Blandula I don’t see that. Part of the binding problem is how processes which run at different speeds are co-ordinated: how does an instant field cope with that? And it seems to me that a single field would bind things together too much: if that’s where our view of reality comes from it would all be hopelessly melted together in an incoherent buzz. It is of the essence that the right things get bound together in the right way, not just instantly smudged together.
What really puts me off the theory, though, is that it seems like another blow in favour of electricity. We’ve always suffered from treating the brain as if it were made of copper wire, when it’s perfect clear that subtle chemical effects are absolutely crucial. In fact, I’d say one of our big problems here is that we draw a major distinction between physics and chemistry which Nature simply doesn’t recognise.
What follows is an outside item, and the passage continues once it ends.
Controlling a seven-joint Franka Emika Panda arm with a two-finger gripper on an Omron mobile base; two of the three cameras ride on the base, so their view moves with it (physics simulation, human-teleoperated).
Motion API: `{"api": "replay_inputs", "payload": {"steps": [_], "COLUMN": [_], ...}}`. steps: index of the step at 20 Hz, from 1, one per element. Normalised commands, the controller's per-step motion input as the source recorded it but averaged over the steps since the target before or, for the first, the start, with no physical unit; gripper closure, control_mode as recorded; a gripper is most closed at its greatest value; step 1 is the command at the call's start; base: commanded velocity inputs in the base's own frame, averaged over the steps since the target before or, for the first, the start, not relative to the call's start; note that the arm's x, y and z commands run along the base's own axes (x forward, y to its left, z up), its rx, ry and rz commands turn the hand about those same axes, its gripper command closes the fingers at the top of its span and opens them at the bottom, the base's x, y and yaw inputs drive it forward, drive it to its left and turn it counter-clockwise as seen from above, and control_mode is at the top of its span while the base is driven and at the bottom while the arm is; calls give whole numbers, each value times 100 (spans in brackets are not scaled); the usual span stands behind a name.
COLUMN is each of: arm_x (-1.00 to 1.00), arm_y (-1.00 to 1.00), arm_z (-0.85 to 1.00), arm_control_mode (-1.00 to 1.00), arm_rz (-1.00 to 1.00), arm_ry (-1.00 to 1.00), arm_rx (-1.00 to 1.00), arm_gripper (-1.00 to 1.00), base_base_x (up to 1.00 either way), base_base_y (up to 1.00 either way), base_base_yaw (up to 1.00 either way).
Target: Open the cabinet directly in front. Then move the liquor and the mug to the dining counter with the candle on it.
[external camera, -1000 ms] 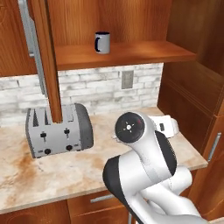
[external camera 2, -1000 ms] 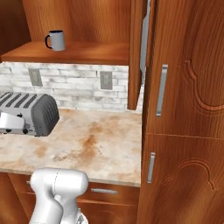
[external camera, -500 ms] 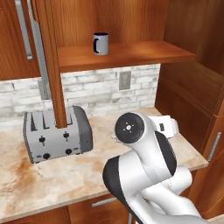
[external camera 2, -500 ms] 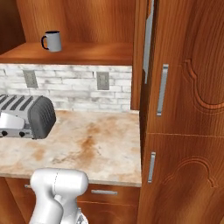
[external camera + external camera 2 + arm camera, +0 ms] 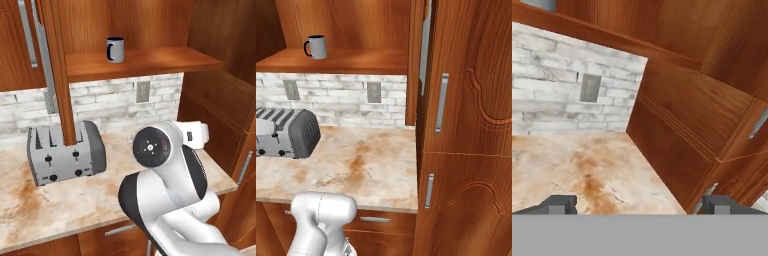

Bitbucket There’s an element of truth in that, but I think McFadden’s theory is a corrective to the ‘copper-wire’ view, not a reinforcement of it. He points out that these effects exist – ephaptic coupling of nerve activity through electromagnetic fields is an established fact – and surely they need to be considered.

Blandula The trouble with those ephaptic effects is that, as I understand it, they are mainly associated with disorders, like tinnitus. They’re like the sort of interference you would sometimes get between old-fashioned phone wires because of induction; unwanted signals in a system which was designed to work without them. After all, neurons go to great lengths to connect up with each other, often at great distances; surely direct effects from an em field are just going to be unhelpful noise.
The bottom line here is that McFadden (and Pockett) want electromagnetism to do what the spirit does in traditional accounts, but it just isn’t up to the job.

Bitbucket I see it as a strength of the theory that it sits well with intuitive and traditional ideas about the way the mind works, while requiring nothing but ordinary mainstream science to sustain it. One of its virtues is that it is amenable to experimental testing, and I have no doubt that over time evidence will accumulate. What I’d really like to see is an AI project in parallel, seeing whether there aren’t practical advantages to the kind of set-up McFadden describes. Unfortunately I don’t think this is happening at the moment.